• [DATA EXTRACT]
------------------------------
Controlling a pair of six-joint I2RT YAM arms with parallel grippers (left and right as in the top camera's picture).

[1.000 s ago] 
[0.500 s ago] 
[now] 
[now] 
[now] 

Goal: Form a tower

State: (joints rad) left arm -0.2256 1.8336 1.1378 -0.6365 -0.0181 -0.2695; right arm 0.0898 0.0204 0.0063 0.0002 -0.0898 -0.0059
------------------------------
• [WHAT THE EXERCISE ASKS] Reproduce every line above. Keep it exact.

• [RESPONSE BOX]
Controlling a pair of six-joint I2RT YAM arms with parallel grippers (left and right as in the top camera's picture).

[1.000 s ago] 
[0.500 s ago] 
[now] 
[now] 
[now] 

Goal: Form a tower

State: (joints rad) left arm -0.2256 1.8336 1.1378 -0.6365 -0.0181 -0.2695; right arm 0.0898 0.0204 0.0063 0.0002 -0.0898 -0.0059

No other output is needed; the exercise is complete.